• _WORK INSTRUCTIONS_
The response must hold only the lines from the line containing "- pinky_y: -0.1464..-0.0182" through the end of the listing, exactly as written.

• _SUPPLIED DATA_
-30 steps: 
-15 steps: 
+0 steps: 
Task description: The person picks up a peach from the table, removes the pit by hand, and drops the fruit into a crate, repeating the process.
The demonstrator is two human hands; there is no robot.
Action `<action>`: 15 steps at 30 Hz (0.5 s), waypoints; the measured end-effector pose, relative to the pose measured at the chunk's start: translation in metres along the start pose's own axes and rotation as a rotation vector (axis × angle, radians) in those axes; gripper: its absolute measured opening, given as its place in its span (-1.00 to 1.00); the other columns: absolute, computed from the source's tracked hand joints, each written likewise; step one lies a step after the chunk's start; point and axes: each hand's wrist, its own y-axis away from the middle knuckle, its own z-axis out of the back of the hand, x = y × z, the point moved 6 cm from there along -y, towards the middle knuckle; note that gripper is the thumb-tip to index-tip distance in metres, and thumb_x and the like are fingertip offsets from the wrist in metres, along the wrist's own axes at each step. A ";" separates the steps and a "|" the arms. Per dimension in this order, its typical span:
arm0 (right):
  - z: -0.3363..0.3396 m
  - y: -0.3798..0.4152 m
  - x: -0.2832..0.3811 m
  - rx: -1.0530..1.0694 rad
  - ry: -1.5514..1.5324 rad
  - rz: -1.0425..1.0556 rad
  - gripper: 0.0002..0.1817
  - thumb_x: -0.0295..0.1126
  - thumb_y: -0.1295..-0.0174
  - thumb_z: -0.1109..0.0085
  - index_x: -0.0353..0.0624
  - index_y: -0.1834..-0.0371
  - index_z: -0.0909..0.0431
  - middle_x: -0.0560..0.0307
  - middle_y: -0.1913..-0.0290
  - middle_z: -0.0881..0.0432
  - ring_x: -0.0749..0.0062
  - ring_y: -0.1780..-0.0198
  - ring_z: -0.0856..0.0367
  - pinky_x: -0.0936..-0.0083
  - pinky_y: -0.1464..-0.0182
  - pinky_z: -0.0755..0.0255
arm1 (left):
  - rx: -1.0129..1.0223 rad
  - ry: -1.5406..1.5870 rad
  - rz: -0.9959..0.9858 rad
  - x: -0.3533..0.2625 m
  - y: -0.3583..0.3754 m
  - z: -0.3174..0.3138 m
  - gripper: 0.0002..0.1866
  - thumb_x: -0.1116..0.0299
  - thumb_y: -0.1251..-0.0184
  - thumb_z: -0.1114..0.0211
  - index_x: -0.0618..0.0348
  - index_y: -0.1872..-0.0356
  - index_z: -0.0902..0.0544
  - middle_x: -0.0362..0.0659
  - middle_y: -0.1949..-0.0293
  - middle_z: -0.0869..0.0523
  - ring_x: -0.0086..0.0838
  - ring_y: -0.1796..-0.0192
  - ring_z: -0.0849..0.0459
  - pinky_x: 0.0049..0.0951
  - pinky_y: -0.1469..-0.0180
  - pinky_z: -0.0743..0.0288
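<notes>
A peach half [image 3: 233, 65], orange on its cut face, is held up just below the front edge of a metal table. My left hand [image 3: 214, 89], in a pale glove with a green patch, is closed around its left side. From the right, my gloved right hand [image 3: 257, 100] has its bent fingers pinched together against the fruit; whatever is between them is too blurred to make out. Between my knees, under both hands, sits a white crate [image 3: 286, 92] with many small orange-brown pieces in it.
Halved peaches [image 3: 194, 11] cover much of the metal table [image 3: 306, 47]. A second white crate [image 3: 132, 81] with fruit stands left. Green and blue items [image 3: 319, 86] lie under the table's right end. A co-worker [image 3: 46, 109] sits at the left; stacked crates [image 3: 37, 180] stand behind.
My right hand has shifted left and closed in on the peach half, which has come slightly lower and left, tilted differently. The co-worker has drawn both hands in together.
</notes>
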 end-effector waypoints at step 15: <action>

• _COMPLETED EXERCISE_
  - pinky_y: -0.1464..-0.0182
  - pinky_z: -0.0755..0.0255
arm1 (left):
  - rx: -1.0129..1.0223 rad
  - ry: -1.5406..1.5870 rad
  - rz: -0.9959..0.9858 rad
  - x: -0.3533..0.2625 m
  - y: -0.3583..0.3754 m
  - z: -0.3174..0.3138 m
  - gripper: 0.0002..0.1866
  - thumb_x: -0.1116..0.0299
  - thumb_y: -0.1251..-0.0184
  - thumb_z: -0.1114..0.0211
  - index_x: -0.0618..0.0348
  - index_y: -0.1872..-0.0356
  - index_z: -0.0902..0.0544
  - middle_x: -0.0362..0.0659
  - middle_y: -0.1949..-0.0293
  - middle_z: -0.0869..0.0523
  - ring_x: -0.0086..0.0838
  - ring_y: -0.1796..-0.0192
  - ring_z: -0.0849..0.0459
  - pinky_x: 0.0049..0.0951
  - pinky_y: -0.1469..-0.0180
  - pinky_z: -0.0743..0.0288
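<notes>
A peach half [image 3: 233, 65], orange on its cut face, is held up just below the front edge of a metal table. My left hand [image 3: 214, 89], in a pale glove with a green patch, is closed around its left side. From the right, my gloved right hand [image 3: 257, 100] has its bent fingers pinched together against the fruit; whatever is between them is too blurred to make out. Between my knees, under both hands, sits a white crate [image 3: 286, 92] with many small orange-brown pieces in it.
Halved peaches [image 3: 194, 11] cover much of the metal table [image 3: 306, 47]. A second white crate [image 3: 132, 81] with fruit stands left. Green and blue items [image 3: 319, 86] lie under the table's right end. A co-worker [image 3: 46, 109] sits at the left; stacked crates [image 3: 37, 180] stand behind.
My right hand has shifted left and closed in on the peach half, which has come slightly lower and left, tilted differently. The co-worker has drawn both hands in together.
</notes>
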 end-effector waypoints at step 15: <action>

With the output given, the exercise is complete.